Exercise objective:
From the records below, print exactly the lines starting at the one containing "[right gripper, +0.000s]" and ending at the one containing "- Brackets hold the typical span", ends included, and nothing else.

Records to use:

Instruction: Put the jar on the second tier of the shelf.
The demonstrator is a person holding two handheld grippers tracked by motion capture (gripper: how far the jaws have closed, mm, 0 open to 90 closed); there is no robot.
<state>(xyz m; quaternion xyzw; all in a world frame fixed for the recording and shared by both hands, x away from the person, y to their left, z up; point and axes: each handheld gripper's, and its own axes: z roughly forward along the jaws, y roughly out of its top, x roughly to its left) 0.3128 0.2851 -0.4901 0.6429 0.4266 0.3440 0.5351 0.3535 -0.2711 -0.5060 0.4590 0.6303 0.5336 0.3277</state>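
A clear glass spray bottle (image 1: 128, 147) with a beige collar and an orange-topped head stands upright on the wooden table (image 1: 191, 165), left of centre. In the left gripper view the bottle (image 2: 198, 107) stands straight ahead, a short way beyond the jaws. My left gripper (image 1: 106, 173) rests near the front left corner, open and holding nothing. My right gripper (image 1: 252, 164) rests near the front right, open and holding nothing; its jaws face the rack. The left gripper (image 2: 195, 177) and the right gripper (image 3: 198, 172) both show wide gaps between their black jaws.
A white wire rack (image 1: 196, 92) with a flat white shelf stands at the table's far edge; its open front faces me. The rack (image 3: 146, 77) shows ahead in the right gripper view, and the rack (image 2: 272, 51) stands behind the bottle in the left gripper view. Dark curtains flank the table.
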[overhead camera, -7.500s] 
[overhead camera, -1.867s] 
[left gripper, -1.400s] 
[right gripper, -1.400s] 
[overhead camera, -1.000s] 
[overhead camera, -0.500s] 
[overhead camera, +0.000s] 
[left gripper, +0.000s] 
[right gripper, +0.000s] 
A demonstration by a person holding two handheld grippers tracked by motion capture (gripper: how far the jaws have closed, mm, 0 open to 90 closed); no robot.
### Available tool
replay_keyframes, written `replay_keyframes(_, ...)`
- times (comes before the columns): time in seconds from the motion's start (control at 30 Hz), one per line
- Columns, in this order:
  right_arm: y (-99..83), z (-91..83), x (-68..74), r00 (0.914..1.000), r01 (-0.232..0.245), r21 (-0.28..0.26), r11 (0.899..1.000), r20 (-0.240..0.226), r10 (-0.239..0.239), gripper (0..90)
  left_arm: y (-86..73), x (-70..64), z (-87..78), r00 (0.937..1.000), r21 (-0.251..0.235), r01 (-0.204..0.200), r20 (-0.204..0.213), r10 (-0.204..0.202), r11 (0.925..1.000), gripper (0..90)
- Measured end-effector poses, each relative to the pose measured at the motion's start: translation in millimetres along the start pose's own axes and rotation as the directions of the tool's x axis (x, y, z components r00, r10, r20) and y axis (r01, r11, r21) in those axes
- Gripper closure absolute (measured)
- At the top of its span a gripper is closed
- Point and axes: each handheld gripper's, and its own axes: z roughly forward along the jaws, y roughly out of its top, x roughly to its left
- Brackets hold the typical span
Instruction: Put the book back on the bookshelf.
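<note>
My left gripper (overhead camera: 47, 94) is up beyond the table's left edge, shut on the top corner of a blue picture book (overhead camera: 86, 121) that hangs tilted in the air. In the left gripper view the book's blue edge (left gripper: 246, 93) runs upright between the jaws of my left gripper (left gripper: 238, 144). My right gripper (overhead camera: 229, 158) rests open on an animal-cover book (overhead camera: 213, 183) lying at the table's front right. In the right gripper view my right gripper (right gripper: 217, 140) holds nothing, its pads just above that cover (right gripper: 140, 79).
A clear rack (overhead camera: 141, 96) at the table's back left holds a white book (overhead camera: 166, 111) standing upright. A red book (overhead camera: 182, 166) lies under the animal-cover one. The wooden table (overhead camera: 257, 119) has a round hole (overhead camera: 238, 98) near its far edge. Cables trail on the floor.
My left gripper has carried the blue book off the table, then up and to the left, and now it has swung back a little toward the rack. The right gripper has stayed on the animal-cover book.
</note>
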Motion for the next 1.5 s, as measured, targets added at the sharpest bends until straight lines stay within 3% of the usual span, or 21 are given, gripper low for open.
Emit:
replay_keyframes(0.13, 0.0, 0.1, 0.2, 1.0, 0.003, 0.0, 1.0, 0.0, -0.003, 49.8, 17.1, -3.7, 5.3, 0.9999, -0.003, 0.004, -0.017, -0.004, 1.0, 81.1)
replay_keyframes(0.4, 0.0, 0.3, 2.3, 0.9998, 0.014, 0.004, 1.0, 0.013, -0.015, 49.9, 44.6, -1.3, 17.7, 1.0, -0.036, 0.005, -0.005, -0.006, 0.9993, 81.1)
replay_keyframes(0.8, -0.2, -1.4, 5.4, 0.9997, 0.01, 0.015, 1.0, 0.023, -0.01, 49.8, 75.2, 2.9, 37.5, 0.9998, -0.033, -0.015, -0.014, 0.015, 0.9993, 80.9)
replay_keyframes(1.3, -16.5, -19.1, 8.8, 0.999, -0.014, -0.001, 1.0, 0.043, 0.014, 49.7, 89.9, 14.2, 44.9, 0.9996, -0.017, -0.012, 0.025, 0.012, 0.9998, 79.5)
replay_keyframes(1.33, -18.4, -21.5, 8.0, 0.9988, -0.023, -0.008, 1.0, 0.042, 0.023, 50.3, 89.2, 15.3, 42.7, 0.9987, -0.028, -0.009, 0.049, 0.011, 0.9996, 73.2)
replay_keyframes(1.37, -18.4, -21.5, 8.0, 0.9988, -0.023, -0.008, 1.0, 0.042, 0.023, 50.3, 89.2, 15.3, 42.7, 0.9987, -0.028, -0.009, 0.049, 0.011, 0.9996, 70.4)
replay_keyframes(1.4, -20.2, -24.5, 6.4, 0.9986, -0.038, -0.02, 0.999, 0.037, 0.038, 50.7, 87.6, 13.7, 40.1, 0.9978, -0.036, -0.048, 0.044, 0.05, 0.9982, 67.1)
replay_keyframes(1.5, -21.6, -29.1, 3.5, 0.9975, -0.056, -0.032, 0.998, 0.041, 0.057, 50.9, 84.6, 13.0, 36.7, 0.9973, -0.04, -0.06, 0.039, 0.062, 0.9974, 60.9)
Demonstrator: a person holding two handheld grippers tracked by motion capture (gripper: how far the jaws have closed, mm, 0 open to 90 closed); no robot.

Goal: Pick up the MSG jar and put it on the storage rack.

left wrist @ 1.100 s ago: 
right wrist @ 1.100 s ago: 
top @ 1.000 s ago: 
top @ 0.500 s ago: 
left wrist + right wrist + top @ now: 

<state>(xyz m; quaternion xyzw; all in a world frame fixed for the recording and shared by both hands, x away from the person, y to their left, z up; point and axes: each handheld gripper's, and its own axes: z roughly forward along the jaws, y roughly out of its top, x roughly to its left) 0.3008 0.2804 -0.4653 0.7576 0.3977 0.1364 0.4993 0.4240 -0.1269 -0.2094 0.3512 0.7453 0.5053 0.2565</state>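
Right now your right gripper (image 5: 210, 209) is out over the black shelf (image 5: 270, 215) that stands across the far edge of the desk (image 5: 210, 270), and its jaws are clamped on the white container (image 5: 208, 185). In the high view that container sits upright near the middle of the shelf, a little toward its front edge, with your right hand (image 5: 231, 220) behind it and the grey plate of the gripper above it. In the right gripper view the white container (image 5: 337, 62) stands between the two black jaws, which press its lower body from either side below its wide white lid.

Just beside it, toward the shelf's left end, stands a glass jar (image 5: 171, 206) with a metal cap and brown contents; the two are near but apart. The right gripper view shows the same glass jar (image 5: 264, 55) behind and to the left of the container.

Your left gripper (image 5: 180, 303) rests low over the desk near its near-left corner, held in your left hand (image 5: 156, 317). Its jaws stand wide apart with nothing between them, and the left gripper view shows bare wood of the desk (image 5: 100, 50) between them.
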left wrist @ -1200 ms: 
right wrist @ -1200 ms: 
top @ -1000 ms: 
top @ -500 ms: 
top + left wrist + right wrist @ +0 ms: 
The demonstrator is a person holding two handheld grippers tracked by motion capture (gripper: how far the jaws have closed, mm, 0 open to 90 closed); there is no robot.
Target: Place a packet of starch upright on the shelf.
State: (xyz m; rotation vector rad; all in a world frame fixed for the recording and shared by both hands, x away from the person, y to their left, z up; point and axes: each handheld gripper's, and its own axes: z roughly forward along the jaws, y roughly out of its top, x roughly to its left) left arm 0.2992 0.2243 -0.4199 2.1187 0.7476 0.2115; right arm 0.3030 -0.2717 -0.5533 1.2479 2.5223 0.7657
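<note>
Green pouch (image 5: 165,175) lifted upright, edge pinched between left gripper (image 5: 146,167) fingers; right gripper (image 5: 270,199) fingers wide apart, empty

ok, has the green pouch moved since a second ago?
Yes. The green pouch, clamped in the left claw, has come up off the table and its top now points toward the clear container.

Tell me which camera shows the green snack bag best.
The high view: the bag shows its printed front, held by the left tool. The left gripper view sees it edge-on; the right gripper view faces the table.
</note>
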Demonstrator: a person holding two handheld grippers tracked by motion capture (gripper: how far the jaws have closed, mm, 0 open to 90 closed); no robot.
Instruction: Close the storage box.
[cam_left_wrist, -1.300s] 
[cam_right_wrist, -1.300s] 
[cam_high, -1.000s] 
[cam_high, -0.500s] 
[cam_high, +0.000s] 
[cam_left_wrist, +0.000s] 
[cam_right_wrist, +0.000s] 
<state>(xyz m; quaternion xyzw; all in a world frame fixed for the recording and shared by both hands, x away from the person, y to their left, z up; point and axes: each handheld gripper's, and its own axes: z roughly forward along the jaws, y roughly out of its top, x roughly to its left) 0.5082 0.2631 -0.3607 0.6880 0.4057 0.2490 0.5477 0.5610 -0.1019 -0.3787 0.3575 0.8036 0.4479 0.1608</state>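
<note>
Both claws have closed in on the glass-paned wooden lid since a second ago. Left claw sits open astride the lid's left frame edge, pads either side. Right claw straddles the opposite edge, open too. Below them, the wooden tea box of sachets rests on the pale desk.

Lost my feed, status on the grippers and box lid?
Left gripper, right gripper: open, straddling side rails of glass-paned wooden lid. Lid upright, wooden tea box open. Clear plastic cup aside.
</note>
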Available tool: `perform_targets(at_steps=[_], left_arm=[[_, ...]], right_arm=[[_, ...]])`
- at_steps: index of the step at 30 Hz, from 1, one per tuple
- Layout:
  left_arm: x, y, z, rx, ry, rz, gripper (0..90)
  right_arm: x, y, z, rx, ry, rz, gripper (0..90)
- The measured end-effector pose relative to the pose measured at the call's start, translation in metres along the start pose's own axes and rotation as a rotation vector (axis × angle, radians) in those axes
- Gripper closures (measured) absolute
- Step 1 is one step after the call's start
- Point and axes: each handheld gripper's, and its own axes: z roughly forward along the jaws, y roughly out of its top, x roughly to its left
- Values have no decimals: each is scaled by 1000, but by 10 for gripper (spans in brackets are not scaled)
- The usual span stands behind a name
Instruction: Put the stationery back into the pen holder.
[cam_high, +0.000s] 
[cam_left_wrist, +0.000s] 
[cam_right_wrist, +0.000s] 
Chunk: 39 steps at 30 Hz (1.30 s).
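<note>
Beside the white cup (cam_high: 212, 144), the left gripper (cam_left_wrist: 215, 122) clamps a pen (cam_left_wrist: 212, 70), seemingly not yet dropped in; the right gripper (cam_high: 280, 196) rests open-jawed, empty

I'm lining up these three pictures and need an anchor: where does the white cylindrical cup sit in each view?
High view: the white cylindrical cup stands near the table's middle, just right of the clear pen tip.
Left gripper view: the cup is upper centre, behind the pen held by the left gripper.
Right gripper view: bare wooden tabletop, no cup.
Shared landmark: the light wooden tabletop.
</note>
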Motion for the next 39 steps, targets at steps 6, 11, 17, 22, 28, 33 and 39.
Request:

Result for this exercise:
[right gripper, +0.000s] 
A demonstration by a person holding two handheld grippers tracked by motion capture (gripper: how far the jaws have closed, mm, 0 open to 90 closed); no robot.
### Available tool
replay_keyframes, written `replay_keyframes(_, ...)`
- times (comes before the columns): time in seconds from the motion's start (control at 30 Hz), one per line
- Columns, in this order:
  right_arm: y (-99..83), z (-91..83), x (-68..74), r00 (0.914..1.000), r01 (-0.232..0.245), r21 (-0.28..0.26), r11 (0.899..1.000), r20 (-0.240..0.226), r10 (-0.239..0.239), gripper (0..90)
  left_arm: y (-86..73), x (-70..64), z (-87..78), r00 (0.937..1.000), r21 (-0.251..0.235), r01 (-0.204..0.200), r20 (-0.204..0.213), r10 (-0.204..0.202), r11 (0.925..1.000), gripper (0..90)
- Measured end-effector poses, each relative to the pose measured at the motion's start: translation in millimetres along the start pose's own axes and rotation as the directions of the tool's x axis (x, y, z components r00, r10, r20) and y axis (r01, r11, r21) in those axes
- Gripper closure absolute (measured)
- At the top of its span a gripper is closed
- Point and axes: each handheld gripper's, and its own axes: z roughly forward along the jaws, y roughly out of its top, x roughly to its left
- Brackets hold the typical span

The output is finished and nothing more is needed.